> [Your goal]
Set down, exactly as written, every line from the one containing "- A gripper" through the end of the listing.

> [Record excerpts]
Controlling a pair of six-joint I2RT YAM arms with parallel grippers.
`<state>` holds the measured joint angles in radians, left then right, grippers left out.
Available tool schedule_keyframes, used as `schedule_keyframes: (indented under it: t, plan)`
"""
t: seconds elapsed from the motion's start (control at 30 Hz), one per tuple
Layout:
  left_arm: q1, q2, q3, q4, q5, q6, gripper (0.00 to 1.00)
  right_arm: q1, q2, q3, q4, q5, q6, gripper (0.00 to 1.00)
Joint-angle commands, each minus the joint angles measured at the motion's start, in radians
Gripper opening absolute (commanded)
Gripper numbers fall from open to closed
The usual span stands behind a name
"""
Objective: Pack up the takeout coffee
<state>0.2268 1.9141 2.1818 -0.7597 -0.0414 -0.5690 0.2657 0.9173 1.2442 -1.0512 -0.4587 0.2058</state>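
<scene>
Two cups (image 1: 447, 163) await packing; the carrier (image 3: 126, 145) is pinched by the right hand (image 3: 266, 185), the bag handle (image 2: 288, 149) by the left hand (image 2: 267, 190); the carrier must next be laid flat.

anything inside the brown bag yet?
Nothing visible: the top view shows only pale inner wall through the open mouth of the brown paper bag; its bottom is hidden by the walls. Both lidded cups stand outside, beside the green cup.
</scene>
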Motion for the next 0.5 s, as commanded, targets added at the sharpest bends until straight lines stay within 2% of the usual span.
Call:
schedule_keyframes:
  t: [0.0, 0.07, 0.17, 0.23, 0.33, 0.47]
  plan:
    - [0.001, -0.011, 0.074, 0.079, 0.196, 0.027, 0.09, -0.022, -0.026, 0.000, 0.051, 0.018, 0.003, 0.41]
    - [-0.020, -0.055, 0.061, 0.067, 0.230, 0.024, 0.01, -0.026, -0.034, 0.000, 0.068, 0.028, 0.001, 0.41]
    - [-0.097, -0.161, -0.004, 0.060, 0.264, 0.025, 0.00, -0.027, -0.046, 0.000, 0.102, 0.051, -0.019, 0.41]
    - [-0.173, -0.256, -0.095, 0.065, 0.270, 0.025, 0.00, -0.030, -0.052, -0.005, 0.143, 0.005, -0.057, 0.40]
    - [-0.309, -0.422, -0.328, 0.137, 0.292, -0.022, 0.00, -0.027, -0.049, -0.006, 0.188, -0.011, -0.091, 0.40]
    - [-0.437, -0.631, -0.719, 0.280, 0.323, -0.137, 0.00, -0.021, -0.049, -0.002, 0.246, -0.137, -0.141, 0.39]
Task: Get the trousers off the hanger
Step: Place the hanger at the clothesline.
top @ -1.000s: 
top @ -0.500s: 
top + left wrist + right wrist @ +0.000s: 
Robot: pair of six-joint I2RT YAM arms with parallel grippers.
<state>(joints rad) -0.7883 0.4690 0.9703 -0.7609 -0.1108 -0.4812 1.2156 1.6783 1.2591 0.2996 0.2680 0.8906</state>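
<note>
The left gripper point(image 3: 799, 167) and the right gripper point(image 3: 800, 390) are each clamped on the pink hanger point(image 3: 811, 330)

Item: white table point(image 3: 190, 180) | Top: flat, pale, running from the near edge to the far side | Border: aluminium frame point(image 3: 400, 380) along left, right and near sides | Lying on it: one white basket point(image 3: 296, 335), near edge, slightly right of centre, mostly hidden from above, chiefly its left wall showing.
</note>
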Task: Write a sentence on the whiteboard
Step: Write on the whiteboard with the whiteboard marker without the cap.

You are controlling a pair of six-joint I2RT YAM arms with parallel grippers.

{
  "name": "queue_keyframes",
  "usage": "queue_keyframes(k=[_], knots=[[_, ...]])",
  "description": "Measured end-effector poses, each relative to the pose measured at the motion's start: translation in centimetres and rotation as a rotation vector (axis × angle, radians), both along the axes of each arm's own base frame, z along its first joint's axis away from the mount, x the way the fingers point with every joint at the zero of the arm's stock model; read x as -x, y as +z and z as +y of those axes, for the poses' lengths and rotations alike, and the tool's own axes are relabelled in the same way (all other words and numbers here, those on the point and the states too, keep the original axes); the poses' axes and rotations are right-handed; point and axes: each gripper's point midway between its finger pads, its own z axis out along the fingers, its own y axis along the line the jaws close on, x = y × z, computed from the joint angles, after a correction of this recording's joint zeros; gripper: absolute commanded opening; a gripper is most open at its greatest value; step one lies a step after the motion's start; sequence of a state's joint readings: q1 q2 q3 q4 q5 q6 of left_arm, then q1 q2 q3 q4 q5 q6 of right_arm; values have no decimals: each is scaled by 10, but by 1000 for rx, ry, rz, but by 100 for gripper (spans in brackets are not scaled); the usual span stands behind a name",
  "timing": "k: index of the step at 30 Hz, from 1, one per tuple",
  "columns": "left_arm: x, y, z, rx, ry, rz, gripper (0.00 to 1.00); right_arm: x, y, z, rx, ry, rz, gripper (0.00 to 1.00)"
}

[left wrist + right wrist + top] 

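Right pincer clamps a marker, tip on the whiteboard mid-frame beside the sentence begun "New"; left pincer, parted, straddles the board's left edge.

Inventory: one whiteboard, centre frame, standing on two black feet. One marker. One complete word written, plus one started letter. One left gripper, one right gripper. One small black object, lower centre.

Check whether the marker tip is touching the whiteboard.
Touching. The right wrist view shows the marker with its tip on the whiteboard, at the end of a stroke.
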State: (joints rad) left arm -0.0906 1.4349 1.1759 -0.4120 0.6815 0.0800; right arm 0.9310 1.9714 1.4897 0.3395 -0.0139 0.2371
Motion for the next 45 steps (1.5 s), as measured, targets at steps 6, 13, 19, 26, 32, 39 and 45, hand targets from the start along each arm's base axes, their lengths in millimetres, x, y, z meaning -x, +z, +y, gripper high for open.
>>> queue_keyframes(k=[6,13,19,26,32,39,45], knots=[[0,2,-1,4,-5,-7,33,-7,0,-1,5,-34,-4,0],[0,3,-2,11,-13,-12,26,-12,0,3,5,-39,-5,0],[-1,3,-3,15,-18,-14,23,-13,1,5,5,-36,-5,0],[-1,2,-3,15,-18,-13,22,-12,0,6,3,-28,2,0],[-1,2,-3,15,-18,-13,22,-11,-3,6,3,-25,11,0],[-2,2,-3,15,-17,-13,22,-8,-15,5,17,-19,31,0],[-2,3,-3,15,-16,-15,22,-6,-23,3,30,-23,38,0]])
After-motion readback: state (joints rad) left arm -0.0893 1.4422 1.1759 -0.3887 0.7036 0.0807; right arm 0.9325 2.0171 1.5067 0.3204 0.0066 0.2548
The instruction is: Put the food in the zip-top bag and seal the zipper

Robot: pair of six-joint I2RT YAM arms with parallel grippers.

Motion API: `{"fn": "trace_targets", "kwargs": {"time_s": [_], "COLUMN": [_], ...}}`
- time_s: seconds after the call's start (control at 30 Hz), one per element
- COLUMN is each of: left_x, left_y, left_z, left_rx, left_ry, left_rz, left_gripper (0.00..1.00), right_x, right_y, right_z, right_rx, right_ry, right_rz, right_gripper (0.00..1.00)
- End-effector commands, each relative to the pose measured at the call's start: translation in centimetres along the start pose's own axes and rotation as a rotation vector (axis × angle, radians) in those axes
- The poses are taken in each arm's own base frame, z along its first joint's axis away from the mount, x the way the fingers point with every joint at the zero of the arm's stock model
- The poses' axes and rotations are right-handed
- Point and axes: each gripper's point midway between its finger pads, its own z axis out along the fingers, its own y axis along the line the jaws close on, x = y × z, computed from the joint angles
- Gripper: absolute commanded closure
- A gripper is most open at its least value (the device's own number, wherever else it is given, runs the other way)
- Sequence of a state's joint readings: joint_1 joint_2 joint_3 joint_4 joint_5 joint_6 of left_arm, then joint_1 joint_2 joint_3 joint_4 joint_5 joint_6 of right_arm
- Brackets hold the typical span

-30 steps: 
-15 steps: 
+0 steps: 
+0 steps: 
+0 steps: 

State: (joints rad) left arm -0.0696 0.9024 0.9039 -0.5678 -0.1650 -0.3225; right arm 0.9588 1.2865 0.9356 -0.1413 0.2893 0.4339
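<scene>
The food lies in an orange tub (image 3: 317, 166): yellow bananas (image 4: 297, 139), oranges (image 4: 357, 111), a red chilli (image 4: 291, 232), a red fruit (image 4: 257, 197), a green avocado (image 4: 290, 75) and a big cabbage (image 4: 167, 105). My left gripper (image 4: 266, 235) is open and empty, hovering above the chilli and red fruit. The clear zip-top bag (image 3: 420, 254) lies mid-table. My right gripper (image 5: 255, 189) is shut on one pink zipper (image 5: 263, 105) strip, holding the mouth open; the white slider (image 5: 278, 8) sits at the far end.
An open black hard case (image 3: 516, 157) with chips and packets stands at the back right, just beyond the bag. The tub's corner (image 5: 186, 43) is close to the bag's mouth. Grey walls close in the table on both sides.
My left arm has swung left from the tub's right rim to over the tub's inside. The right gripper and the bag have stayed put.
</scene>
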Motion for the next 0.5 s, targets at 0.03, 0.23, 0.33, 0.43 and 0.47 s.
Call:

> [Answer]
- A gripper is most open at its least value (the device's own number, wherever else it is given, runs the other way)
- Sequence of a state's joint readings: joint_1 joint_2 joint_3 joint_4 joint_5 joint_6 of left_arm, then joint_1 joint_2 joint_3 joint_4 joint_5 joint_6 of right_arm
- Brackets hold the typical span

-30 steps: 
-15 steps: 
+0 steps: 
+0 steps: 
+0 steps: 

State: (joints rad) left arm -0.0696 0.9024 0.9039 -0.5678 -0.1650 -0.3225; right arm 0.9588 1.2865 0.9356 -0.1413 0.2893 0.4339
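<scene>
The food lies in an orange tub (image 3: 317, 166): yellow bananas (image 4: 297, 139), oranges (image 4: 357, 111), a red chilli (image 4: 291, 232), a red fruit (image 4: 257, 197), a green avocado (image 4: 290, 75) and a big cabbage (image 4: 167, 105). My left gripper (image 4: 266, 235) is open and empty, hovering above the chilli and red fruit. The clear zip-top bag (image 3: 420, 254) lies mid-table. My right gripper (image 5: 255, 189) is shut on one pink zipper (image 5: 263, 105) strip, holding the mouth open; the white slider (image 5: 278, 8) sits at the far end.
An open black hard case (image 3: 516, 157) with chips and packets stands at the back right, just beyond the bag. The tub's corner (image 5: 186, 43) is close to the bag's mouth. Grey walls close in the table on both sides.
My left arm has swung left from the tub's right rim to over the tub's inside. The right gripper and the bag have stayed put.
</scene>
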Motion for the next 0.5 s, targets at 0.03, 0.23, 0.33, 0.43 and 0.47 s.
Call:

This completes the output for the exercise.